* **Work instruction**
Once the line containing "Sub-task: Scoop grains" is found in the data below, output that line and every line after it through the last, unchanged and with nothing else.

————

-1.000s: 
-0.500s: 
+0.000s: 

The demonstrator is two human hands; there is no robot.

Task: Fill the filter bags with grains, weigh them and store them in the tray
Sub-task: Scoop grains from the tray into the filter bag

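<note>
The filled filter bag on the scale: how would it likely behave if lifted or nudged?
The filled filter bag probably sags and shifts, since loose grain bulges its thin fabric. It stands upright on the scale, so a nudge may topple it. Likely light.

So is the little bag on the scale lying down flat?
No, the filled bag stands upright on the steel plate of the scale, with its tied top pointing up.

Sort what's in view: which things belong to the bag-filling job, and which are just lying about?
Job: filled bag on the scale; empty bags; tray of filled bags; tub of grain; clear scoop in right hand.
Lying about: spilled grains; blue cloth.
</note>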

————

* **Solution below**
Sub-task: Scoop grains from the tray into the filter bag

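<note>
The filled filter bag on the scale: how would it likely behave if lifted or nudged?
The filled filter bag probably sags and shifts, since loose grain bulges its thin fabric. It stands upright on the scale, so a nudge may topple it. Likely light.

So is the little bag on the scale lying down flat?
No, the filled bag stands upright on the steel plate of the scale, with its tied top pointing up.

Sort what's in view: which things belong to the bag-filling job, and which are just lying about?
Job: filled bag on the scale; empty bags; tray of filled bags; tub of grain; clear scoop in right hand.
Lying about: spilled grains; blue cloth.
</note>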

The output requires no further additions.